> _What you will do_
Print out the entries that follow exactly, missing none.

——

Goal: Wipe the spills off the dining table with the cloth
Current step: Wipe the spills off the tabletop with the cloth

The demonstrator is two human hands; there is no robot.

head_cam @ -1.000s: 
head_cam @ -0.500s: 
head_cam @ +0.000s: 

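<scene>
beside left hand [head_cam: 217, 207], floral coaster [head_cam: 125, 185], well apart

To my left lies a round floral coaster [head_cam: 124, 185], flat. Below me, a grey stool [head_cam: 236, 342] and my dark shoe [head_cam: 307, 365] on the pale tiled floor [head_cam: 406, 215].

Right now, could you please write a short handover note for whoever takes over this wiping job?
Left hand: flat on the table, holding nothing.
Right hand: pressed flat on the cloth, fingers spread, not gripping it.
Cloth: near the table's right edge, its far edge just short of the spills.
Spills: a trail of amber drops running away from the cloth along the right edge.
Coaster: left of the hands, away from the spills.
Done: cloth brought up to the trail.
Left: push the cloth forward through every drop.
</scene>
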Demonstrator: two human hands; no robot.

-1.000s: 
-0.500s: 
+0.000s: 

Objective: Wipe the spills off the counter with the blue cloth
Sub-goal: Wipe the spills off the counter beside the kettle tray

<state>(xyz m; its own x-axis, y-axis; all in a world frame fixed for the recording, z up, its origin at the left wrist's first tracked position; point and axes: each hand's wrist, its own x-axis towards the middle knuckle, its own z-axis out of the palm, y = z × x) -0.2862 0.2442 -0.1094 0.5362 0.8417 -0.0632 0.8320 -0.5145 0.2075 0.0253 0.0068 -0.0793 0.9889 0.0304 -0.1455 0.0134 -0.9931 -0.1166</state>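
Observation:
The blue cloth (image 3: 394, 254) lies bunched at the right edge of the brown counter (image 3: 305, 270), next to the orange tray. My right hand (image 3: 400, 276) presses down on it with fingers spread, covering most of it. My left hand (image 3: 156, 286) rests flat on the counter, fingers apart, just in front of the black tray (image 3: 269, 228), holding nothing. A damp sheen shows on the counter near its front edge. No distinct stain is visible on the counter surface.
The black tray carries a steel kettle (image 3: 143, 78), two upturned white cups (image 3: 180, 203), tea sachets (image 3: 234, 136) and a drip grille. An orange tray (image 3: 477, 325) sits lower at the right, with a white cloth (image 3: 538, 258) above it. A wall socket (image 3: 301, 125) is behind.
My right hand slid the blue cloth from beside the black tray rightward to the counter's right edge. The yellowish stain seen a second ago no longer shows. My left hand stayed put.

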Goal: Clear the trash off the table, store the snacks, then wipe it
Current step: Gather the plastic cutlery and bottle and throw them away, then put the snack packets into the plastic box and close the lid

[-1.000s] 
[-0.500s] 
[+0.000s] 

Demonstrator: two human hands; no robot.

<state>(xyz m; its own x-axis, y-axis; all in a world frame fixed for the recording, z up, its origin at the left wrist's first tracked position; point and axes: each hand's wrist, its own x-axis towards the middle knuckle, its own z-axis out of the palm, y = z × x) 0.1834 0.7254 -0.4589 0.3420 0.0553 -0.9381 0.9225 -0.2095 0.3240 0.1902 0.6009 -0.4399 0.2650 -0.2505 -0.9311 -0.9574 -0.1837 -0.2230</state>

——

> _Result for this exercise_
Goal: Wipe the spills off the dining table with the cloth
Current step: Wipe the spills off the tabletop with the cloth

The demonstrator is two human hands; there is no robot.

head_cam @ -1.000s: 
head_cam @ -0.500s: 
head_cam @ +0.000s: 

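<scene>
beside left hand [head_cam: 217, 207], floral coaster [head_cam: 125, 185], well apart

To my left lies a round floral coaster [head_cam: 124, 185], flat. Below me, a grey stool [head_cam: 236, 342] and my dark shoe [head_cam: 307, 365] on the pale tiled floor [head_cam: 406, 215].

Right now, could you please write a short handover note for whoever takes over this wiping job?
Left hand: flat on the table, holding nothing.
Right hand: pressed flat on the cloth, fingers spread, not gripping it.
Cloth: near the table's right edge, its far edge just short of the spills.
Spills: a trail of amber drops running away from the cloth along the right edge.
Coaster: left of the hands, away from the spills.
Done: cloth brought up to the trail.
Left: push the cloth forward through every drop.
</scene>
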Demonstrator: two human hands; no robot.

-1.000s: 
-0.500s: 
+0.000s: 

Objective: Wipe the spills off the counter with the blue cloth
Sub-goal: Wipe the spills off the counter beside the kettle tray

<state>(xyz m; its own x-axis, y-axis; all in a world frame fixed for the recording, z up, its origin at the left wrist's first tracked position; point and axes: each hand's wrist, its own x-axis towards the middle knuckle, its own z-axis out of the palm, y = z × x) -0.2862 0.2442 -0.1094 0.5362 0.8417 -0.0632 0.8320 -0.5145 0.2075 0.0253 0.0068 -0.0793 0.9889 0.0304 -0.1455 0.0134 -0.9931 -0.1166</state>
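Observation:
The blue cloth (image 3: 394, 254) lies bunched at the right edge of the brown counter (image 3: 305, 270), next to the orange tray. My right hand (image 3: 400, 276) presses down on it with fingers spread, covering most of it. My left hand (image 3: 156, 286) rests flat on the counter, fingers apart, just in front of the black tray (image 3: 269, 228), holding nothing. A damp sheen shows on the counter near its front edge. No distinct stain is visible on the counter surface.
The black tray carries a steel kettle (image 3: 143, 78), two upturned white cups (image 3: 180, 203), tea sachets (image 3: 234, 136) and a drip grille. An orange tray (image 3: 477, 325) sits lower at the right, with a white cloth (image 3: 538, 258) above it. A wall socket (image 3: 301, 125) is behind.
My right hand slid the blue cloth from beside the black tray rightward to the counter's right edge. The yellowish stain seen a second ago no longer shows. My left hand stayed put.
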
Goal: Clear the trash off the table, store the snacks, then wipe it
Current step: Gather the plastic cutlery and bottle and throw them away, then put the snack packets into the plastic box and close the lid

[-1.000s] 
[-0.500s] 
[+0.000s] 

Demonstrator: two human hands; no robot.

<state>(xyz m; its own x-axis, y-axis; all in a world frame fixed for the recording, z up, its origin at the left wrist's first tracked position; point and axes: each hand's wrist, its own x-axis towards the middle knuckle, its own z-axis out of the palm, y = z × x) 0.1834 0.7254 -0.4589 0.3420 0.0553 -0.9381 0.9225 -0.2095 0.3240 0.1902 0.6009 -0.4399 0.2650 -0.2505 -0.9311 -0.9574 -0.1837 -0.2230</state>

No more work remains for this exercise.